Investigating the Causal Role of preSMA in Levodopa-induced Dyskinesia in Parkinson's Disease

Targeting the Pre-supplementary Motor Area With Repetitive Transcranial Magnetic Stimulation to Alleviate Levodopa-induced Dyskinesia in Parkinson´s Disease

Recruitment Information:

Seeking volunteers with following diagnosis: PD Study Type: Interventional
Eligible Ages: 18 - 100 Status: Recruiting
Time Since Diagnosis: Any may be eligible Study Focus:

Study Purpose:

Using a within‐subject cross‐over design, we will include 20 patients with Parkinson disease (PD) and peak‐of‐dose dyskinesia. Patients will be studied after withdrawal from their normal dopaminergic medication. On two separate days, each patient will receive off‐line, effective (high‐intensity) or ineffective (low‐intensity) 1 Hz repetitive transcranial magnetic stimulation (rTMS) of the presupplementary motor area (preSMA) before functional magnetic resonance (fMRI).
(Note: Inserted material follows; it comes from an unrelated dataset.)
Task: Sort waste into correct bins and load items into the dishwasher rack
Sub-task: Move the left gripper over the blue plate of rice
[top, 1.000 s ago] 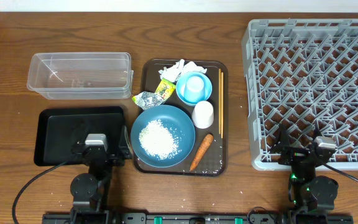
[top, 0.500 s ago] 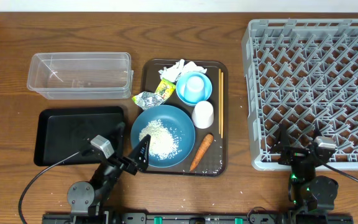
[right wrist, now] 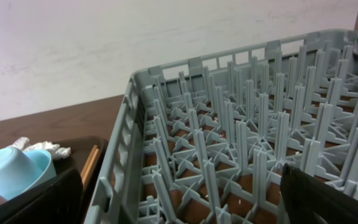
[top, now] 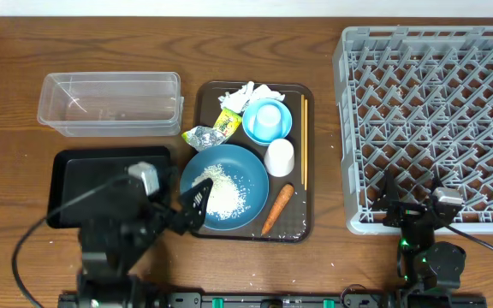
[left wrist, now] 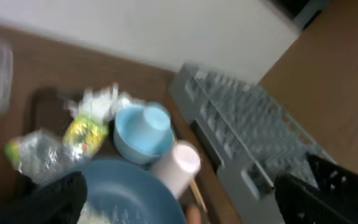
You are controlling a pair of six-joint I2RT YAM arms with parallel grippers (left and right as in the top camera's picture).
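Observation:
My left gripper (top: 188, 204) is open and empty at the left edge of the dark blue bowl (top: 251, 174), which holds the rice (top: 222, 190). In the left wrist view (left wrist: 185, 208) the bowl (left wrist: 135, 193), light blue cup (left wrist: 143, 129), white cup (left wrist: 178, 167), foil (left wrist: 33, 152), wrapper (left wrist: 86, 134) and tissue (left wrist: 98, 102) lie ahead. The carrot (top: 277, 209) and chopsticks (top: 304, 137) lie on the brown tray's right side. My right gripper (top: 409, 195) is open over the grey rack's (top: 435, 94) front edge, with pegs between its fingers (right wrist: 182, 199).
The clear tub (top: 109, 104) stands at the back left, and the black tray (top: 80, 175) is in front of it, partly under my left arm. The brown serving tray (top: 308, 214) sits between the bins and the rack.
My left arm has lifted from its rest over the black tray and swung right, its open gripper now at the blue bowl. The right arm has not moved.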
Immediately after the patient will perform a Go/No-Go task during fMRI in the the OFF state for 9 minutes. Then the scan is paused and the patient will receive 200 mg fast‐acting oral levodopa and undergo whole‐brain task‐related fMRI at 3 Tesla until peak‐of‐dose dyskinesia will emerge. During task‐related fMRI, patients has to click on a mouse with their right hand (Right‐Go), left hand (Left‐Go), or no action (No‐Go) in response to arbitrary visual cues. The patients will also be tested for different aspects of impulsivity using neuropsychological questionnaires and computerized tests.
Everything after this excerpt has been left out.